Write out the material in full, matching each line exactly.

═════ Information supplied ═════

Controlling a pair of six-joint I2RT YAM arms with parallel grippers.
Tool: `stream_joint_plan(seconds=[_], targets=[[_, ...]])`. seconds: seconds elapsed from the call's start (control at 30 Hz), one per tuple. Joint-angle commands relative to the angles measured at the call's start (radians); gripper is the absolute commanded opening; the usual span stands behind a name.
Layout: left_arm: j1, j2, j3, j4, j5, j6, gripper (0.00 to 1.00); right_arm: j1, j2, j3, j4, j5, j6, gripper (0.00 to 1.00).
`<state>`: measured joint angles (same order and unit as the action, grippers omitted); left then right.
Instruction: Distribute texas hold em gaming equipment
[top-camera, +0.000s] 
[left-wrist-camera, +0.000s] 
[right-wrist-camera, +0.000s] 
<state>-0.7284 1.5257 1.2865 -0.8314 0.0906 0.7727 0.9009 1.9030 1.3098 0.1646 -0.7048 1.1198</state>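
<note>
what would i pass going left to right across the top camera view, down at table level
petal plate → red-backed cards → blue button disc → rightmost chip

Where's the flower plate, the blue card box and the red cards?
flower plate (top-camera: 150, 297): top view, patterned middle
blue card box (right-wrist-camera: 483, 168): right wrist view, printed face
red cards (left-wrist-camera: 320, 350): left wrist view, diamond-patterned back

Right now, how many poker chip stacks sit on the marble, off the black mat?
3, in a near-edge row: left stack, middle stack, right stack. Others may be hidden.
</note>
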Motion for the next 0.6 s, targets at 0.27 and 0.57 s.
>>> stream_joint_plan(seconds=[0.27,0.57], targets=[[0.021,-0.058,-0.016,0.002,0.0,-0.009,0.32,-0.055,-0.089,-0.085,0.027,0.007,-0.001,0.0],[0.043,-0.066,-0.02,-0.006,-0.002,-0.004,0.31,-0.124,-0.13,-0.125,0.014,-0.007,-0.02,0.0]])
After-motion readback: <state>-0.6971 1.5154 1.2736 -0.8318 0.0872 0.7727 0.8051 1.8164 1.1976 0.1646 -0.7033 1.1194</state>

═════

_Answer to the exercise_
Controlling a pair of six-joint I2RT YAM arms with parallel grippers.
Tool: `stream_joint_plan(seconds=[_], targets=[[_, ...]])`. seconds: seconds elapsed from the call's start (control at 30 Hz), one per tuple. Joint-angle commands relative to the angles measured at the call's start (radians); gripper is the absolute commanded opening; the usual span stands behind a name.
Layout: left_arm: j1, j2, j3, j4, j5, j6, gripper (0.00 to 1.00); right_arm: j1, j2, j3, j4, j5, j6, gripper (0.00 to 1.00).
`<state>`: measured joint angles (same order and unit as the action, grippers omitted); left then right.
Instruction: Distribute texas hold em gaming equipment
[top-camera, +0.000s] 
[left-wrist-camera, +0.000s] 
[right-wrist-camera, +0.000s] 
<state>-0.7284 1.5257 1.2865 -0.8314 0.0906 0.7727 0.9009 1.9030 1.3098 0.1646 -0.7048 1.1198</state>
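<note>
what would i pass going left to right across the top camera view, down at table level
petal plate → red-backed cards → blue button disc → rightmost chip

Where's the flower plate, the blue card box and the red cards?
flower plate (top-camera: 150, 297): top view, patterned middle
blue card box (right-wrist-camera: 483, 168): right wrist view, printed face
red cards (left-wrist-camera: 320, 350): left wrist view, diamond-patterned back

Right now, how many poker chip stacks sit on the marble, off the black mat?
3, in a near-edge row: left stack, middle stack, right stack. Others may be hidden.
</note>
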Motion for the next 0.6 s, targets at 0.27 and 0.57 s.
>>> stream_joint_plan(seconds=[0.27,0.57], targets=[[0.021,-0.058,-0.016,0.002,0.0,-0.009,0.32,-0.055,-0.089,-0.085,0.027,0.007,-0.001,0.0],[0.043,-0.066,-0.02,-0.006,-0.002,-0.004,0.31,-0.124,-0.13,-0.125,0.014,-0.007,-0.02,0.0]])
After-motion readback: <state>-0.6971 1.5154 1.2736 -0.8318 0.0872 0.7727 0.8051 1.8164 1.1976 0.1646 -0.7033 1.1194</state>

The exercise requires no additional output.